======== Exercise material

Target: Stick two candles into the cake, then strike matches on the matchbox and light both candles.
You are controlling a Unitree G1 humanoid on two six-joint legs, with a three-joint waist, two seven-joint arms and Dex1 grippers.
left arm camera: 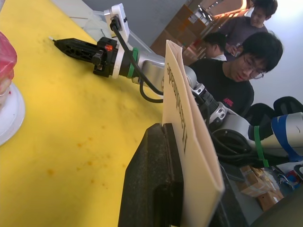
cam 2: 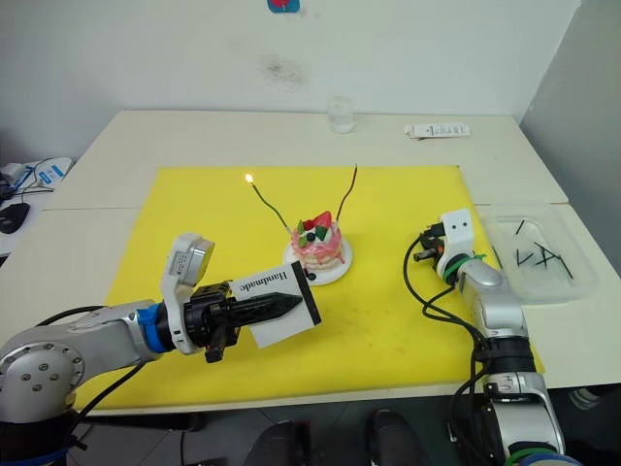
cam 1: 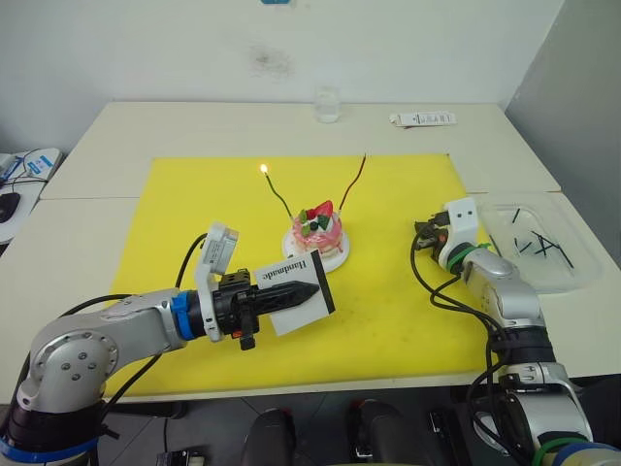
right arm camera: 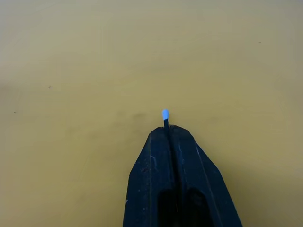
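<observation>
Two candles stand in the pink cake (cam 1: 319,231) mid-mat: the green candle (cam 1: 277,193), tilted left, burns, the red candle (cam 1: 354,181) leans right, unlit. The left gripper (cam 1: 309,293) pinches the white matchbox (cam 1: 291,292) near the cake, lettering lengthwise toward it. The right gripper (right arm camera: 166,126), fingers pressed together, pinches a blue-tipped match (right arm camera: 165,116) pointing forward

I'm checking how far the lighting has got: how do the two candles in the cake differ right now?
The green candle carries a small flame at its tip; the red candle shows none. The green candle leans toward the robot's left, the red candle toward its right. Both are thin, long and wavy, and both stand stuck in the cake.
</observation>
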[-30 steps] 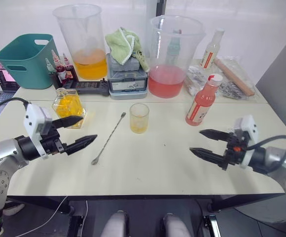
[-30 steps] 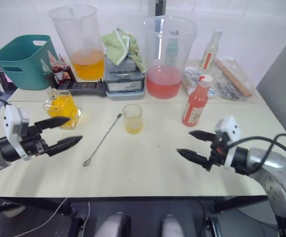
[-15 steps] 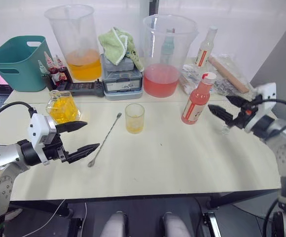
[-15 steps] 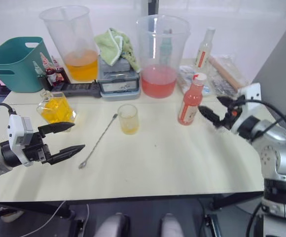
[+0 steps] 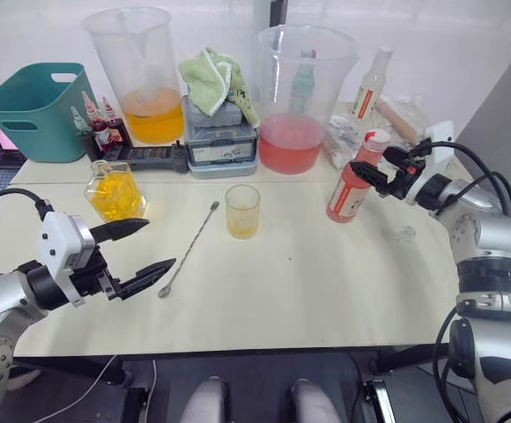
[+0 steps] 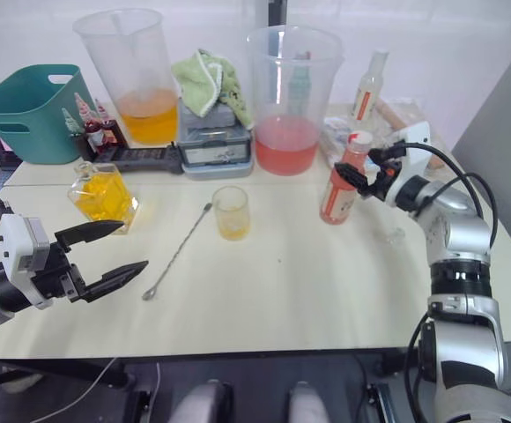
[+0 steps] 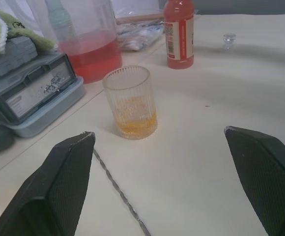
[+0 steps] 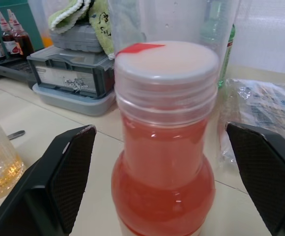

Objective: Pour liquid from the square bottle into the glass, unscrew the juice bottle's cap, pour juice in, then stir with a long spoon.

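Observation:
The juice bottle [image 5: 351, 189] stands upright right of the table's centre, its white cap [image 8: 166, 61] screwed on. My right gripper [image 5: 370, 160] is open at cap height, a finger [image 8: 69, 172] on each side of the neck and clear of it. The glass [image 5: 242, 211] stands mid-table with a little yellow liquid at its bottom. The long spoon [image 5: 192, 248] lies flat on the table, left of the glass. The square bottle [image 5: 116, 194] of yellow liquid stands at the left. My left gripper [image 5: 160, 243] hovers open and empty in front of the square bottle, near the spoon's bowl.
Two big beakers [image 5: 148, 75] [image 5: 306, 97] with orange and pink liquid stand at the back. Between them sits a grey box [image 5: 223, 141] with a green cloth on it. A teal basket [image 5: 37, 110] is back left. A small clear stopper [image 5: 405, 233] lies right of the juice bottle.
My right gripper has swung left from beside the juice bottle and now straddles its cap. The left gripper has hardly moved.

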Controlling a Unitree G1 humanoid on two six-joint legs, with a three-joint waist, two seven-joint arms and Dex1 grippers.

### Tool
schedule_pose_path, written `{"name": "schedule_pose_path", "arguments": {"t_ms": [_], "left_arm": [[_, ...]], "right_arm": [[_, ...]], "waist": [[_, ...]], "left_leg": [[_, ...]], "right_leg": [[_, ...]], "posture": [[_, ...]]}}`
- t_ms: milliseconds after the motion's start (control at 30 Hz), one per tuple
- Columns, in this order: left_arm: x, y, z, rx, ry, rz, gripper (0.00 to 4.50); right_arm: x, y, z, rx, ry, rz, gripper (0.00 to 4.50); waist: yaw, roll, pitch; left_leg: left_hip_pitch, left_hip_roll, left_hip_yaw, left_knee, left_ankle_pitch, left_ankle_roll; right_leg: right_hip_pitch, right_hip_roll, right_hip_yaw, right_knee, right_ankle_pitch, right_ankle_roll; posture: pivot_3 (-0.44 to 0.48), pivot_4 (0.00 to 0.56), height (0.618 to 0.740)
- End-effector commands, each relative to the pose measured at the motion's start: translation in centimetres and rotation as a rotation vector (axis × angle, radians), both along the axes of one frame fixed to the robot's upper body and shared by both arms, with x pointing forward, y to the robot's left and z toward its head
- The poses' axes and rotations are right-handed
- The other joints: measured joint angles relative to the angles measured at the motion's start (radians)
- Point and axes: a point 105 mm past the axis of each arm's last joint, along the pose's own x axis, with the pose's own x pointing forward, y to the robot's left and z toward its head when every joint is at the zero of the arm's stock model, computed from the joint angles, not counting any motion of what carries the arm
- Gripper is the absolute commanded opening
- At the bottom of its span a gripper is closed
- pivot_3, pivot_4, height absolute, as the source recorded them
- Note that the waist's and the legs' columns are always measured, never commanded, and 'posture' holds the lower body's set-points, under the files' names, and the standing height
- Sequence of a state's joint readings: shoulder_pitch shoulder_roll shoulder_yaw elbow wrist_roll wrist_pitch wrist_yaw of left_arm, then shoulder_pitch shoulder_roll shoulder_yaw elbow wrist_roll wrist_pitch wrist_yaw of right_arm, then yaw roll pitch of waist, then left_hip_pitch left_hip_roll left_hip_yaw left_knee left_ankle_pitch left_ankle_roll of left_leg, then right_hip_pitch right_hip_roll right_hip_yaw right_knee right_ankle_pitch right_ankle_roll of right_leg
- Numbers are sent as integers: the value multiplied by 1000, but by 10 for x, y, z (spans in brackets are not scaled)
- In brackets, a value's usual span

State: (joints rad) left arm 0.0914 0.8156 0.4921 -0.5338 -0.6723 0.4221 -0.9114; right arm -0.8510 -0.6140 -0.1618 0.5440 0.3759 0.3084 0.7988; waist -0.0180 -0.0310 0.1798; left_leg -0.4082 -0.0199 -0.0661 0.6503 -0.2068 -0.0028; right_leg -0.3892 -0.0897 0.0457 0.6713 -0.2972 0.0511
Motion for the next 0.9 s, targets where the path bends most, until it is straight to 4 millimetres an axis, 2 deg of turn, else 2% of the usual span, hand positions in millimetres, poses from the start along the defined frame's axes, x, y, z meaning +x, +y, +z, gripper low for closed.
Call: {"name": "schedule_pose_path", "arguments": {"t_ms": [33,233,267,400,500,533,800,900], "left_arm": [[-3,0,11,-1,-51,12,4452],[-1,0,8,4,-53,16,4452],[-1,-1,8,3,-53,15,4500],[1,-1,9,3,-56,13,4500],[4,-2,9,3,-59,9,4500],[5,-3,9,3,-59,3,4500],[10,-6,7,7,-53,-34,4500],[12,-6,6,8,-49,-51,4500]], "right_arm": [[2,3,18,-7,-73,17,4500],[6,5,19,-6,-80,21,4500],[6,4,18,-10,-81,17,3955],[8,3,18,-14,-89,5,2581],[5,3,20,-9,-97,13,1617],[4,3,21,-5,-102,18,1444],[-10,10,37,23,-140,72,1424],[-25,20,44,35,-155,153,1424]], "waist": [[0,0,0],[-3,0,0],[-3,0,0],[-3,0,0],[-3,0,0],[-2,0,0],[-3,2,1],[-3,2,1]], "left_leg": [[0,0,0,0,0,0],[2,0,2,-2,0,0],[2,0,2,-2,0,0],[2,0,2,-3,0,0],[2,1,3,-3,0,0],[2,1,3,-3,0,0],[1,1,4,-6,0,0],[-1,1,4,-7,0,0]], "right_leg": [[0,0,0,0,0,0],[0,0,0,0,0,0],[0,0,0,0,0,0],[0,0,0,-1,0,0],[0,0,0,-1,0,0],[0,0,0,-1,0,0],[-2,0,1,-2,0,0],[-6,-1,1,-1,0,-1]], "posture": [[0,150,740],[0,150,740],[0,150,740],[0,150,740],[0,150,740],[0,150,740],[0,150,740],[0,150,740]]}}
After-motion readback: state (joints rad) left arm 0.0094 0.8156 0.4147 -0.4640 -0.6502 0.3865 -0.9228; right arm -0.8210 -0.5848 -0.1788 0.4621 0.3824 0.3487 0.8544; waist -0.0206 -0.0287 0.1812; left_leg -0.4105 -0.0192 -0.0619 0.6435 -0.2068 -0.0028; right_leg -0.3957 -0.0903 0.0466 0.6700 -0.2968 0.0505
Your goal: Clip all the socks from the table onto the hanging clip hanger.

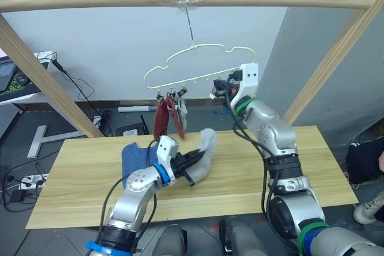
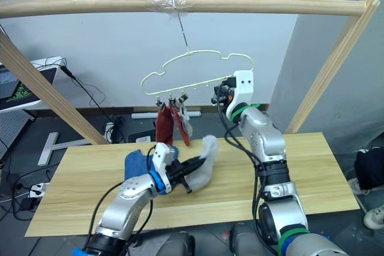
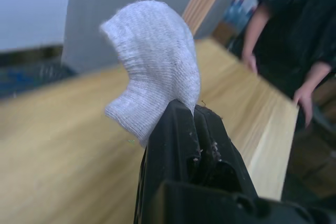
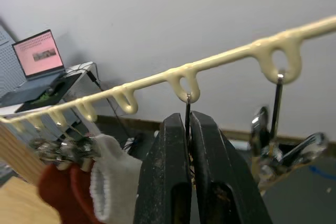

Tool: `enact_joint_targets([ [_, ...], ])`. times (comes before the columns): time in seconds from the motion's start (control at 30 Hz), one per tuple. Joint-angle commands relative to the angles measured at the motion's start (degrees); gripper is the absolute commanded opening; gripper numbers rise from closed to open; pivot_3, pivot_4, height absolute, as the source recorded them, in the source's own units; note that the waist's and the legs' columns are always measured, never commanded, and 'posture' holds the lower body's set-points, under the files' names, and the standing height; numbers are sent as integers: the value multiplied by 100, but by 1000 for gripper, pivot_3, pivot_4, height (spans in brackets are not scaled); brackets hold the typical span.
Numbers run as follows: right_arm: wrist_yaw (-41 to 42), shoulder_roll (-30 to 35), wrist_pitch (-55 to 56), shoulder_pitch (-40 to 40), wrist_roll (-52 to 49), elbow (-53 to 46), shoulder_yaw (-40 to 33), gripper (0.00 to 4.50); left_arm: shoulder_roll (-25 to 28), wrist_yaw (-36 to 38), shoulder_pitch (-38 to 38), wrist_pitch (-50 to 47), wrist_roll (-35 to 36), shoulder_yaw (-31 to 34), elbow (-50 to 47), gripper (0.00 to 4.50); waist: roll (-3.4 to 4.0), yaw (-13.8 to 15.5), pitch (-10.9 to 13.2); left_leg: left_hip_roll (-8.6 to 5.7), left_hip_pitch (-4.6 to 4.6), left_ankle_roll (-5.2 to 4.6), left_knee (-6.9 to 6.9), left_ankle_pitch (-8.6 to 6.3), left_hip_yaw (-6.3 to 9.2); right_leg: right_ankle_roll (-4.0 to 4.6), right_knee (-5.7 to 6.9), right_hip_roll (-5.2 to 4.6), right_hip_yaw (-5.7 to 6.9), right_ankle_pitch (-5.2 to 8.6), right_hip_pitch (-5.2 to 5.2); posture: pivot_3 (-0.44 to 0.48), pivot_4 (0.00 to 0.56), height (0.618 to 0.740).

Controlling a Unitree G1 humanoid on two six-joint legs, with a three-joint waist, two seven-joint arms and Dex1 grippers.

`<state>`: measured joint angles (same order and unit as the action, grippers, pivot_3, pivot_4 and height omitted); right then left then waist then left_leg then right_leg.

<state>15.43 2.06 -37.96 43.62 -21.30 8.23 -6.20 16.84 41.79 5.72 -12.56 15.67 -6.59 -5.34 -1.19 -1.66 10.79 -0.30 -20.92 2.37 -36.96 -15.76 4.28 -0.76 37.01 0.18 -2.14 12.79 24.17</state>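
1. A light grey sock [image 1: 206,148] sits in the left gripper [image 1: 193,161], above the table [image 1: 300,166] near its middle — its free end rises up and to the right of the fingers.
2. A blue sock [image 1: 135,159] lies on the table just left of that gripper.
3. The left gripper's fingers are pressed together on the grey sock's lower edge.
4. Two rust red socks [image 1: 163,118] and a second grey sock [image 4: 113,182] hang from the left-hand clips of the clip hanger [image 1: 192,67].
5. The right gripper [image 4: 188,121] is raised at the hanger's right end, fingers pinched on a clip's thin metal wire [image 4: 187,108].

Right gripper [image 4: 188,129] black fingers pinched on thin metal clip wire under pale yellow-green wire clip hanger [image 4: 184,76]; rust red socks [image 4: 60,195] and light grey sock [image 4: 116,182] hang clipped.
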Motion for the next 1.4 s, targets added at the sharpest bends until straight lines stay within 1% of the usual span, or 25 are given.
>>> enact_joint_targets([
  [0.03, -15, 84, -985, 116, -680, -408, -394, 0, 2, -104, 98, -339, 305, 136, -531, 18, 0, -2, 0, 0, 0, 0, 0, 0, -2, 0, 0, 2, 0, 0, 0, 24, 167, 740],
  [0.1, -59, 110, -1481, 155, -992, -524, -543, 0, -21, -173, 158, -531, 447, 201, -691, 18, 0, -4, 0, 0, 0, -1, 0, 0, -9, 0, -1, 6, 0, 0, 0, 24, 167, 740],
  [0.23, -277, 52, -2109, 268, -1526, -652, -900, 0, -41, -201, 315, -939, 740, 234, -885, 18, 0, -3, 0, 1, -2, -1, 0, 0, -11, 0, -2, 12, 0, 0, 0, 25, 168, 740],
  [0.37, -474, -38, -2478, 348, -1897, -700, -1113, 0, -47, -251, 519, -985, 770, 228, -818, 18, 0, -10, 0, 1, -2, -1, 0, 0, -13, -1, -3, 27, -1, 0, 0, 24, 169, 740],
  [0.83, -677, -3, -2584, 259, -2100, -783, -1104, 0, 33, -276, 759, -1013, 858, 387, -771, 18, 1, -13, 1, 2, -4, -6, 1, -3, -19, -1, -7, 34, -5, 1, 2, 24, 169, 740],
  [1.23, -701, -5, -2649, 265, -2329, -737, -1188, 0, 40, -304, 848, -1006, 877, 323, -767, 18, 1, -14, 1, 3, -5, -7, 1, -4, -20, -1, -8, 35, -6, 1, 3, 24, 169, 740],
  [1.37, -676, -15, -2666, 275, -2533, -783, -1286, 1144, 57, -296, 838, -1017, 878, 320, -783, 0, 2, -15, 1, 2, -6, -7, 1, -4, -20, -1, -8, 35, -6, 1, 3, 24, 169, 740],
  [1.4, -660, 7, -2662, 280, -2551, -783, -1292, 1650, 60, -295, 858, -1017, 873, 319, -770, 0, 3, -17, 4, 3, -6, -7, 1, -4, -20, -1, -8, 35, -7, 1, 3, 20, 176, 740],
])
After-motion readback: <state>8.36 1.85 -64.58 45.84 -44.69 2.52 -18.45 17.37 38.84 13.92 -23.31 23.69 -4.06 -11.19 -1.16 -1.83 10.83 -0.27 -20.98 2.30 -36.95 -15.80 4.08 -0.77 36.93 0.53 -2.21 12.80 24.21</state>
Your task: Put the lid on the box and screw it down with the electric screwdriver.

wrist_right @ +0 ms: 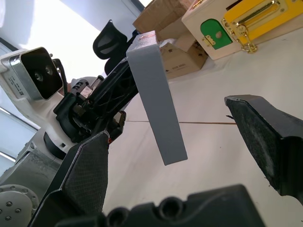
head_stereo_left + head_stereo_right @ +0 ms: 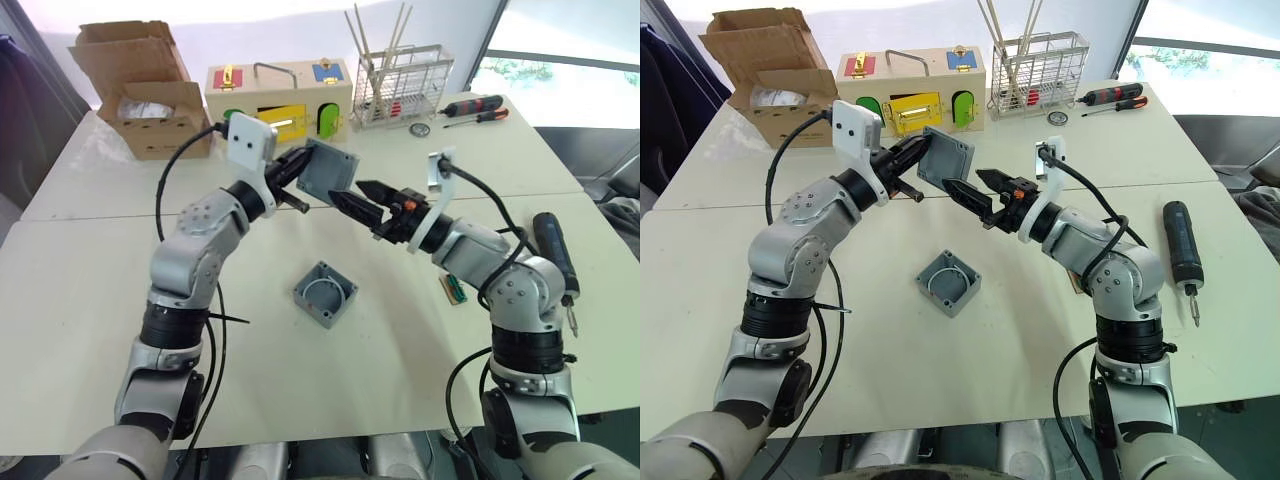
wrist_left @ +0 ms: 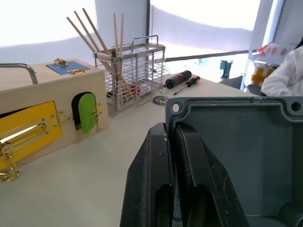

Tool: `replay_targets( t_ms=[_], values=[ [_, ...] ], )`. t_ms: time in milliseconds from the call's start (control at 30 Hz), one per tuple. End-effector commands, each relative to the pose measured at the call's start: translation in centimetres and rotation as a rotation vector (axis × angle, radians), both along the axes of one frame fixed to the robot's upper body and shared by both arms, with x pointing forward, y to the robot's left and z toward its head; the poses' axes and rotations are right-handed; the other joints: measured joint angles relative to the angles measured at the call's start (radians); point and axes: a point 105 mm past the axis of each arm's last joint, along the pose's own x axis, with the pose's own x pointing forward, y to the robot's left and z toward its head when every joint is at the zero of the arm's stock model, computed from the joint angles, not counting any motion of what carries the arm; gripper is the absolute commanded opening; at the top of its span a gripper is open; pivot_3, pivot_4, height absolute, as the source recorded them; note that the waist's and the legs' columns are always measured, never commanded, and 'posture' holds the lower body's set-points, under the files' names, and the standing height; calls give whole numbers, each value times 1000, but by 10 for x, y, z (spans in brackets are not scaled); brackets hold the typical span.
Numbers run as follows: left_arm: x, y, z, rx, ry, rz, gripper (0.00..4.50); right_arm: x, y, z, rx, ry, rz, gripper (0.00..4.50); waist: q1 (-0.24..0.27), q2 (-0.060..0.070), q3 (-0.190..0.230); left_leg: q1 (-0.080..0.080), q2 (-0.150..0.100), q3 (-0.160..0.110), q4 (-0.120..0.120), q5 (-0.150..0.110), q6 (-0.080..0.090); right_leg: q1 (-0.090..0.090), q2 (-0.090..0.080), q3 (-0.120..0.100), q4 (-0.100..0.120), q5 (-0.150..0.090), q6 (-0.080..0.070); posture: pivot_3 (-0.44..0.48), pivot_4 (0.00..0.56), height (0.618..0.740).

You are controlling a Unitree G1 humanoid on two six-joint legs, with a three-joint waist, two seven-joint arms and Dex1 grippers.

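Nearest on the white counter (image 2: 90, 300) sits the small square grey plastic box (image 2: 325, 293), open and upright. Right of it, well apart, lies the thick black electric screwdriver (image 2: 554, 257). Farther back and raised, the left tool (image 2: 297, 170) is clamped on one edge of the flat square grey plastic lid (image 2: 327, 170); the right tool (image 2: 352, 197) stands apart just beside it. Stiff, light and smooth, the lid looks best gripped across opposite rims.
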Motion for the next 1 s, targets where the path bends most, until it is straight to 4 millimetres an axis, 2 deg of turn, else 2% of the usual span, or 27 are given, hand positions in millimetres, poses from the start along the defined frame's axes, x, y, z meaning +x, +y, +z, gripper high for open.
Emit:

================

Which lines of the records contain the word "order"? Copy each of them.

§ **Response to this exercise**:
- Columns, in this order: left_arm: x, y, z, rx, ry, rz, gripper (0.00 to 4.50); right_arm: x, y, z, rx, ry, rz, gripper (0.00 to 4.50); waist: yaw, roll, pitch; left_leg: left_hip_pitch, left_hip_roll, left_hip_yaw, left_knee, left_ankle_pitch, left_ankle_roll; right_leg: right_hip_pitch, right_hip_roll, right_hip_yaw, right_knee, right_ankle_pitch, right_ankle_roll; posture: pivot_3 (-0.44 to 0.48), pivot_4 (0.00 to 0.56), height (0.618 to 0.740)
`<state>`: measured joint angles (same order and unit as the action, grippers, pivot_3, pivot_4 and height omitted); right then left then waist then left_leg then right_leg.

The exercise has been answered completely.